Editorial on the Research Topic
Modeling of COVID-19 and other infectious diseases: Mathematical, statistical and biophysical analysis of spread patterns

Viral pandemics and infectious diseases have always constituted an imminent threat to humanity. Throughout history, humanity has struggled with viral outbreaks and pandemics. Some of the most significant examples include the Spanish Flu in 1918-1919, which infected an estimated 500 million people worldwide and caused 50 million deaths. Efforts to control the spread of infectious diseases have led to the development of vaccines, antibiotics, and public health measures, but these diseases continue to pose a significant threat to global health and wellbeing. Scientific advancements in science, public health, medications, and vaccines are pivotal in the containment and even the elimination of many of those threats. However, these efforts can be challenged by factors such as limited resources, anti-vaccine sentiment, and difficulty in controlling the spread in communities with limited access to healthcare.

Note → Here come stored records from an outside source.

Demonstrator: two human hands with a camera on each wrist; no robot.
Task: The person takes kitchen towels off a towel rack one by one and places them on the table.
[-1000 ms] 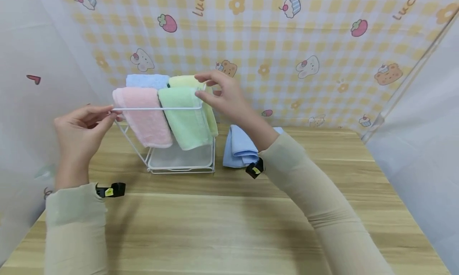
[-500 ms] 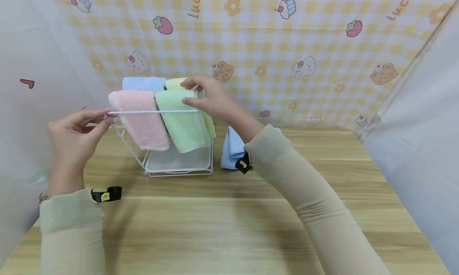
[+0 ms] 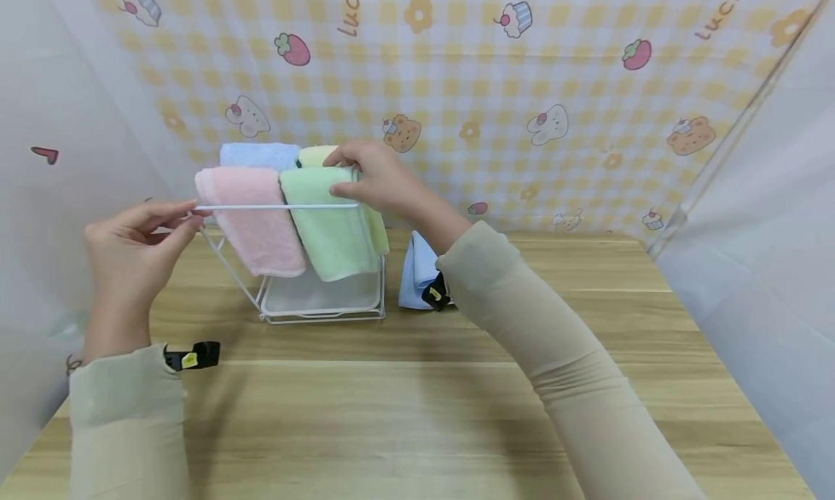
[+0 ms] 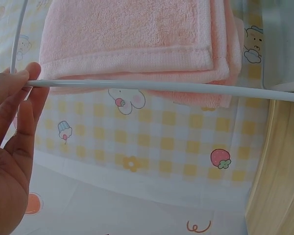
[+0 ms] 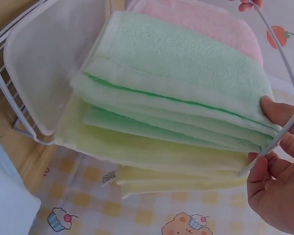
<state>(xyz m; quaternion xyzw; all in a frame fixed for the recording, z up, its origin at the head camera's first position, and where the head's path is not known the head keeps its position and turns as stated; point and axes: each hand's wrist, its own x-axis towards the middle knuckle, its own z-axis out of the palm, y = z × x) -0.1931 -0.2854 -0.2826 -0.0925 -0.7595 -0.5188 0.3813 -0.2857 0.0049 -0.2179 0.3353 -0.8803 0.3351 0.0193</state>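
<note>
Toward the worktop (image 3: pixel 424 413)'s back-left corner, the white rack (image 3: pixel 254 207) is pinched at its bar's left end by the left hand (image 3: pixel 133 250); its right end is loosely encircled by the right hand (image 3: pixel 377 177)'s bent fingers. Light, stiff wire seems likely, best gripped at the bar ends, clear of the soft towels (image 3: pixel 329 239).

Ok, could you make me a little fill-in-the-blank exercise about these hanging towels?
1. The left hand pinches a rack coloured ____.
2. In the head view, the pink towel hangs ____ of the green towel.
3. Directly behind the pink towel, the back towel is coloured ____.

Missing words: white; left; blue.
</note>
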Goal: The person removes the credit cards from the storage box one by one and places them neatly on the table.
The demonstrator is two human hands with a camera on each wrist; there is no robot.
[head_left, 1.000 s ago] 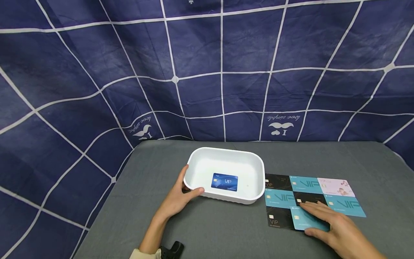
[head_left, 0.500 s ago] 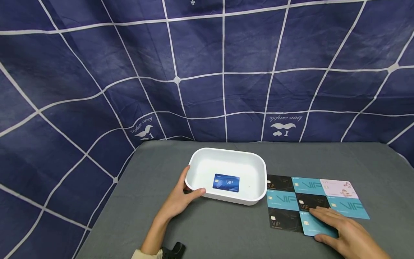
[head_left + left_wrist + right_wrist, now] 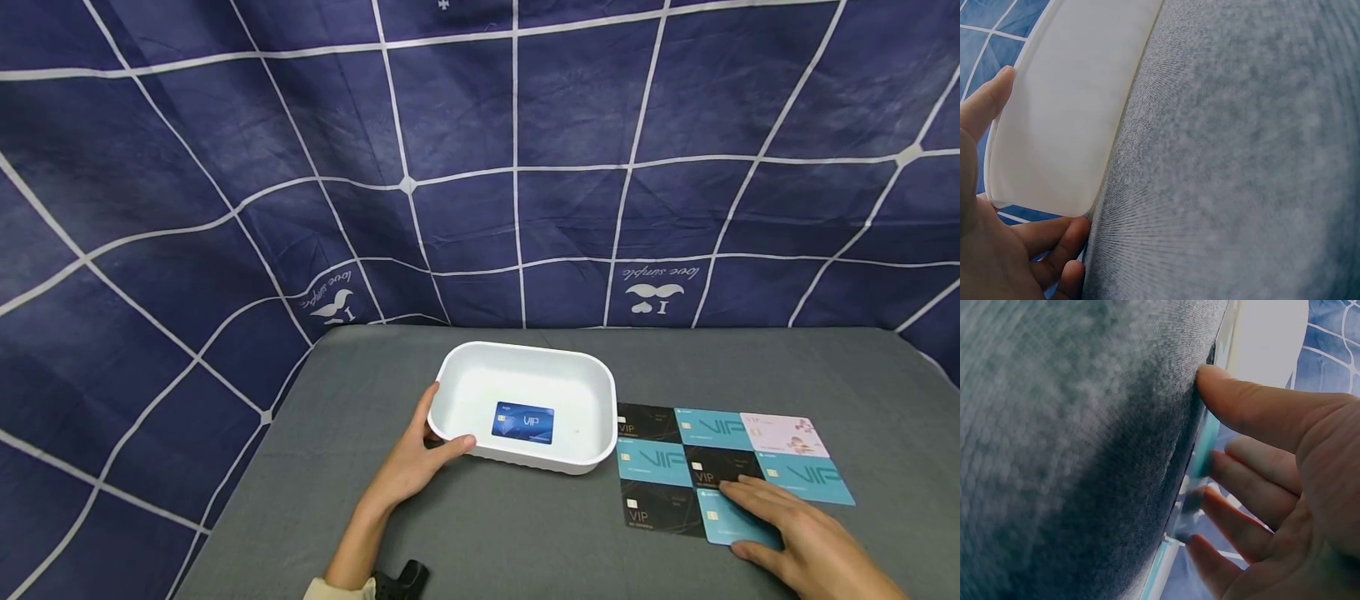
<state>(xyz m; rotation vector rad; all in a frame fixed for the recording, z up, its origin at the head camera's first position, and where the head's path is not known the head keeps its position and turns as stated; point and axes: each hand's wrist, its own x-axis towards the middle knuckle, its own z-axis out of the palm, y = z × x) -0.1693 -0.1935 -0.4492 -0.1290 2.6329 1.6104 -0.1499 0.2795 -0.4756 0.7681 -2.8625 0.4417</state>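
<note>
My left hand [image 3: 411,462] grips the left end of a white plastic box [image 3: 457,358], thumb on the near rim. In the left wrist view the fingers [image 3: 1066,240] lie against the end wall of the box. A blue VIP card [image 3: 522,422] lies face up inside. My right hand [image 3: 810,533] rests on a turquoise card [image 3: 727,517] in the nearest row, fingers fairly straight, thumb at its near edge, partly covering it. Left of that lies a black VIP card [image 3: 662,508]; behind the fingertips is another black card [image 3: 722,465].
More cards lie edge to edge in rows: turquoise [image 3: 652,461] and turquoise [image 3: 806,477] in the middle, pink [image 3: 786,435] at the far right corner. Their left side sits close to the box. A grey cloth [image 3: 525,533] covers the table, before a blue checked curtain [image 3: 570,208].
My right hand has slid the turquoise card to the right and slightly nearer, uncovering more of the black card beside it. My left hand has stayed on the box.
</note>
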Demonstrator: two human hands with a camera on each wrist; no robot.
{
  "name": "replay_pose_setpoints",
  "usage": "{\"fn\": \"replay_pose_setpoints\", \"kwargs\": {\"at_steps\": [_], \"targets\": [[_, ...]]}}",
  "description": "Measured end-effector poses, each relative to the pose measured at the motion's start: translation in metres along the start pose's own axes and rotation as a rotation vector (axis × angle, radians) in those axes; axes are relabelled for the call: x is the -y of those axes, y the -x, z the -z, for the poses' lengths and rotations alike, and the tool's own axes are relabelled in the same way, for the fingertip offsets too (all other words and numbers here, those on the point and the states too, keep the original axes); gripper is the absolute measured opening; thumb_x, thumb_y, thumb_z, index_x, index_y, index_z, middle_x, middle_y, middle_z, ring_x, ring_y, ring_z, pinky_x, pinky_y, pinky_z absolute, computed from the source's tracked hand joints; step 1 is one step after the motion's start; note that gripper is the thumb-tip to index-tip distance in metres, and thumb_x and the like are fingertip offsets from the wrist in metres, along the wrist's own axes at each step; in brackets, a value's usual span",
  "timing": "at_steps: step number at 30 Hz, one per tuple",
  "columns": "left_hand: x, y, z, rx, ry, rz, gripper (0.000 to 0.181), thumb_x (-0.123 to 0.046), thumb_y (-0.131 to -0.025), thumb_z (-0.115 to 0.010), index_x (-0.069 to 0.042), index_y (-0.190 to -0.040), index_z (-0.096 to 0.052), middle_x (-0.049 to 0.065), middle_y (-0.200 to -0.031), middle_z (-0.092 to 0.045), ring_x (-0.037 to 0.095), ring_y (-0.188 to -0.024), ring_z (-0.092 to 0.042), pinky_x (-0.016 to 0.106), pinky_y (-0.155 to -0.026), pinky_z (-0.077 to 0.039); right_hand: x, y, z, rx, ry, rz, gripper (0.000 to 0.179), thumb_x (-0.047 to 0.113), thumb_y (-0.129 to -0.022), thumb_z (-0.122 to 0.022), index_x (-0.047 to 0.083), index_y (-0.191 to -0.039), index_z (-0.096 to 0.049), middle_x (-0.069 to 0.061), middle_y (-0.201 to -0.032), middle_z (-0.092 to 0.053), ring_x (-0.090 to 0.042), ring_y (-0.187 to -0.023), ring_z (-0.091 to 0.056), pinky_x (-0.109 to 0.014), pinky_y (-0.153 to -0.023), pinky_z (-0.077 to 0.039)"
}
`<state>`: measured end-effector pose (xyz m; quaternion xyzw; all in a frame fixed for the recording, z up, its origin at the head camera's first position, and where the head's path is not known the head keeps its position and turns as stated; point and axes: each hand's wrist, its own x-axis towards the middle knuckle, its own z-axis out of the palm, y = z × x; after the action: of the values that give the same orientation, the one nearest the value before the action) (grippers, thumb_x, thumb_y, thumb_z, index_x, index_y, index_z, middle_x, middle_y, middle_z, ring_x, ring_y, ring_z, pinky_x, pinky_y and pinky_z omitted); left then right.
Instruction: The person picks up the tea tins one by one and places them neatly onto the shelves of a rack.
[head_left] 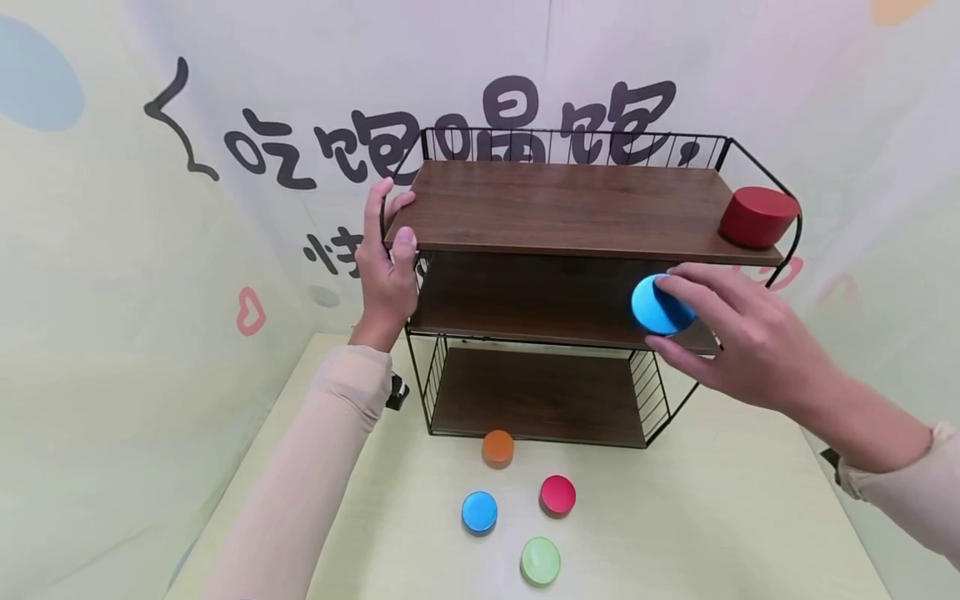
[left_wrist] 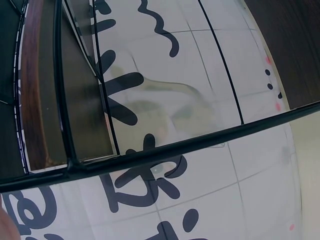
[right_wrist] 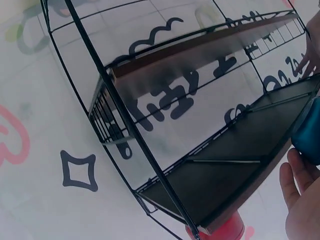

The coronavirus disease 2019 (COVID-19) continues as the main cause of hospitalization and death and as a main public health risk since the first case was registered in December 2019 in China. It was declared a global pandemic by the World Health Organization (WHO) on March 11, 2020. The recent emergence of variants creates a major cause of concern since they can lead to an epidemic rebound especially with the possibility of the emergence of vaccine resisting, deadlier or more transmissible future variants. The COVID-19 infection reached at least 680 million people globally and caused over 6.80 million deaths [1]. Mathematical models and simulations were used to describe the spread of infectious diseases by using mathematical equations to represent the spread of an infectious agent in a population. The models consider factors such as the infectiousness of the disease, the number of susceptible and infected individuals, and the rate at which people recover or die. The output of these models can provide important insights into the dynamics of disease spread, and can be used to predict the potential spread of an outbreak, inform public health policy, and evaluate the efficacy of interventions. Simulations of these models can also be used to visualize the spread of the disease over time, and to test the impact of different control measures. Such studies include: Non-linear dynamics, non-equilibrium processes, and self-organization modeling of infectious diseases, statistical, spatiotemporal and big data analytics of COVID-19, applications from the social sciences, public health, economics, engineering in relation to COVID-19 pandemics, and modeling, simulations and forecasting of spread patterns, vaccine efficiency, treatment, behavioral aspects and public policies [2–10].

Another import field of study is that of vaccines, their efficacies and their implementation schemes. Studies on the efficacy of vaccines in the fight against infectious diseases like COVID-19 involve evaluating the effectiveness of the vaccine in reducing the incidence of the disease, severity of symptoms, and the transmission of the virus. These studies typically use randomized controlled trials (RCTs), where individuals are randomly assigned to receive either the vaccine or a placebo, and are followed over time to determine the incidence of the disease in each group. The efficacy of the vaccine is then determined by comparing the incidence of the disease in the vaccinated group to that of the unvaccinated group. It is important to note that vaccine efficacy can vary based on various factors such as the population being studied, the duration of follow-up, and the level of circulating virus in the population [11, 12]. Ongoing monitoring and analysis of vaccine efficacy is crucial to ensure the continued safety and effectiveness of vaccines as the pandemic continues to evolve.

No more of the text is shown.